At the age of six, Battista was enrolled at the Jesuit Collegio Cesare Arici in Brescia. He remained here until he was 14, at which time his parents removed him for health reasons.[47]
Like Pacelli, Battista’s secondary education was carried out in private with tutors selected by his parents including priests from the Oratory at the nearby Church of Santa Maria della Pace. The Oratorians represented the clerical avant-garde of the day. They were more politically attuned to the anti-Fascist politics of Giorgio Montini and his wife than the traditionalist Jesuit priests at Arici. The Oratorians remained one of the most important influences on Battista throughout his life. Even after Battista entered the service of the Holy See, he retained an Oratorian confessor.
Again, as was the case with Eugenio Pacelli, after their son’s ordination as a priest of Brescia on May 29, 1920, the Montinis used their influence with the Vatican’s Old Boys’ Network to get Battista out of a parish assignment and to Rome in order that he might begin his diplomatic career in the service of the Holy See. I use the word “career” as opposed to “vocation” advisedly.
Montini’s somewhat toady biographer, Peter Hebblethwaite, was at least honest enough to assert that much.
Battista was not particularly religious – politics and the piano were his forte. Aside from saying Mass and performing various sacramental rites, the young priest appeared to have little in the way of a spiritual life. The young Father Battista also displayed an aversion for Marianist devotions particularly the Rosary. He said he preferred more Christ-centered approach to Mariology.[48]
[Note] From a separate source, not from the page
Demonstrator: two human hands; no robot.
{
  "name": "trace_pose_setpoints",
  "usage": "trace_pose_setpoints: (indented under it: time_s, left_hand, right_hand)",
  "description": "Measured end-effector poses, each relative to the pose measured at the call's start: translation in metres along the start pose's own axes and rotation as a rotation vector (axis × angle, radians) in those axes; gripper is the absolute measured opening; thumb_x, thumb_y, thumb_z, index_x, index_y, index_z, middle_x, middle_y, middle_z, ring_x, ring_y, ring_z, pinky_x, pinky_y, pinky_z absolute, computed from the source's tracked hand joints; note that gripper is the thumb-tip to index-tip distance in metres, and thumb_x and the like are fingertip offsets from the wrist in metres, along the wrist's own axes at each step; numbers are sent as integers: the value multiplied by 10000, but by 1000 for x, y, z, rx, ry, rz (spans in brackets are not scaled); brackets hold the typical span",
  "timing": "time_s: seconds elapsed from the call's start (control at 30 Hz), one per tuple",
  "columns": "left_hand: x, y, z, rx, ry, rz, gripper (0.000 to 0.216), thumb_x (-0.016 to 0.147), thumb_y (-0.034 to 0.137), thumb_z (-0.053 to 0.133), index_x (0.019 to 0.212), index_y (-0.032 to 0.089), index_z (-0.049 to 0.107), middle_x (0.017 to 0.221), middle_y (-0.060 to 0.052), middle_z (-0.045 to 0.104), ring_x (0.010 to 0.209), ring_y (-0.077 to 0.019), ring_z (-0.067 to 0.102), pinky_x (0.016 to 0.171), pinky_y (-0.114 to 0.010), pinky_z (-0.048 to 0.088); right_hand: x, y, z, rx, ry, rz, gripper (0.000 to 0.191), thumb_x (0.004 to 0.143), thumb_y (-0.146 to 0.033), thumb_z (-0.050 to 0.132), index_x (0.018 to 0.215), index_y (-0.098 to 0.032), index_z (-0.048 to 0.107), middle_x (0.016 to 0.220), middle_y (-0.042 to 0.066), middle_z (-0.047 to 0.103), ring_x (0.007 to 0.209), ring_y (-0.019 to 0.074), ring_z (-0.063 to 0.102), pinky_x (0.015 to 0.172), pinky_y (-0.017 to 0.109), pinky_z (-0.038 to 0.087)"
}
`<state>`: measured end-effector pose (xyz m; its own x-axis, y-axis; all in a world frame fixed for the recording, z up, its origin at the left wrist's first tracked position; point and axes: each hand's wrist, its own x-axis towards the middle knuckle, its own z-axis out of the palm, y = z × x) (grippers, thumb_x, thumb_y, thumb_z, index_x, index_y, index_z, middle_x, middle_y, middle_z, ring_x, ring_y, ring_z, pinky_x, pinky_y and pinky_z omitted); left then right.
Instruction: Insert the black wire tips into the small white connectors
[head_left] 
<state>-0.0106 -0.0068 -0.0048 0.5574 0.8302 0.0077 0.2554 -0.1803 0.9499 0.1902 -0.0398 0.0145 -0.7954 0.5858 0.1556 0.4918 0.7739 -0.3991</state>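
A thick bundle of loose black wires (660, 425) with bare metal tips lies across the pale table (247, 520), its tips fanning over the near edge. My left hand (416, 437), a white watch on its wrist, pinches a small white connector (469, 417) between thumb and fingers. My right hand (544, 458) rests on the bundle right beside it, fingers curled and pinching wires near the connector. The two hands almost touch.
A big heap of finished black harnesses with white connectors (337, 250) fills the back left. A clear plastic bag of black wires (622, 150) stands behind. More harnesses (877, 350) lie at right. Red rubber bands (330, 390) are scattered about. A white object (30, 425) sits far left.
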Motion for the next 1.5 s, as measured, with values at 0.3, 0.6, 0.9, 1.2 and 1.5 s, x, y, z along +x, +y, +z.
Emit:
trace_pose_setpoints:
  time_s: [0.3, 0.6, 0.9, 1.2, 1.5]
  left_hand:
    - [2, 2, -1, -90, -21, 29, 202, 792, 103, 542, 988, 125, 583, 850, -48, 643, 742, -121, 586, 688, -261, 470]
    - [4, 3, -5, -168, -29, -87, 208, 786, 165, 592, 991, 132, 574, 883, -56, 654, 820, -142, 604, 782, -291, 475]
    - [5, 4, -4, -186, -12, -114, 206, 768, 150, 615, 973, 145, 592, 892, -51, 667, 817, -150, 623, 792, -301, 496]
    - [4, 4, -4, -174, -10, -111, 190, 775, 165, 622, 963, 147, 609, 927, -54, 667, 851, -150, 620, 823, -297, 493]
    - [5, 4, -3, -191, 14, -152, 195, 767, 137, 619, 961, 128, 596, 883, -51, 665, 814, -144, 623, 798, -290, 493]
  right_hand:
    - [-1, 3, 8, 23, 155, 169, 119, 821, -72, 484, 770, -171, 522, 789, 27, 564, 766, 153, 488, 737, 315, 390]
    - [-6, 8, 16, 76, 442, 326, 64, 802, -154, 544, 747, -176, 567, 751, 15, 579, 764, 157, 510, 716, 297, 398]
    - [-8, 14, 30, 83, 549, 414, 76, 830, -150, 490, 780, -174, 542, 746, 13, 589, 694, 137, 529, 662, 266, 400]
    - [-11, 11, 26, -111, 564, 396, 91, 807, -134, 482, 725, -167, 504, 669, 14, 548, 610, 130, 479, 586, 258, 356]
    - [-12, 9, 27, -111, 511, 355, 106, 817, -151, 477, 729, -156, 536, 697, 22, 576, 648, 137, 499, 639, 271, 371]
On November 18, 1921 Father Montini entered the Accademia dei Nobili Ecclesiastici to study diplomacy. His entrance into the Academy was facilitated by Rampolla’s long-time ally, Cardinal Pietro Gasparri, now Secretary of State. An excellent politician-priest, but a poor scholar, Montini whizzed through his diplomatic courses, but barely managed to earn his degree in canon law from the Gregorian.
In 1923, Pope Pius XI sent the young diplomat to Warsaw as an attaché of the Papal Nunciature, but Msgr. Montini’s delicate health could not abide the severe Polish winters and he returned to Rome where he was assigned to the Secretariat of State headed by Cardinal Gasparri.
Life in the Roman Curia
Fr. Montini’s immediate superior at the Secretariat was none other than Msgr. Francesco Borgongini-Duca, soon to be made Archbishop. Msgr. Borgongini-Duca was the Vatican’s first Nuncio to Italy after the signing of the Lateran Treaties. The reader will recall that Borgongini-Duca was young Father Francis Spellman’s patron and a close associate of Angelo Roncalli. He now took young Montini under his wing and became both the young cleric’s patron and protector.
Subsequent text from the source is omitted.